Despite our efforts to understand and explore the universe, it is still not entirely covered. Nevertheless, astronomers and researchers continue to make efforts in finding out more about the precious universe.
Astronomers at Johns Hopkins University have come up with an enthralling map that displays the entire known universe in all its might. It exhibits some 200,000 galaxies as tiny dots that span all the way to the cosmos’ observable limits.
They made use of the data gathered over 20 years by the Sloan Digital Sky Survey which shows the real positions and colors of the galaxies in a densely packed celestial slice that lets users easily scroll through billions of years.
It might be the most comprehensive cosmic map made for the average Joe yet.
“Astrophysicists around the world have been analyzing this data for years, leading to thousands of scientific papers and discoveries.” said the map’s creator and John Hopkins professor Brice Ménard, in a press release.
“But nobody took the time to create a map that is beautiful, scientifically accurate, and accessible to people who are not scientists,” he continued. “Our goal here is to show everybody what the universe really looks like.”
The map’s narrowest point starts from our home, the Milky Way, surrounded by light blue dots of spiral galaxies up to two billion light years away from Earth. Moving further, yellow briefly takes over, whereas elliptical galaxies shadow the duller spiral ones.
The map then transforms into a bright gradient of red. These are also elliptical galaxies, but due to the redshifting, their yellow light gets stretched into the red.

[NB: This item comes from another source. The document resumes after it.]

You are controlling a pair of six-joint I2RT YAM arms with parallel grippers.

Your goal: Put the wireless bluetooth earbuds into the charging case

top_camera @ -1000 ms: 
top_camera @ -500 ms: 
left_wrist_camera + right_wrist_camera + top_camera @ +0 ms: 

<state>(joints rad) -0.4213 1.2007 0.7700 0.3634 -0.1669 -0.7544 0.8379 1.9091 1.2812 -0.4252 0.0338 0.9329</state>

Lurking behind is a tremendous ocean of blue, where the dots represent quasars, the luminous supermassive black holes at the center of distant galaxies.
There are also a few red dots that show redshifted quasars speckled across the universe’s penultimate boundary that’s covered by hydrogen gas.
Finally, the map ends at 13.7 billion light years away, or years ago, where all that can be discerned is the cosmic microwave background.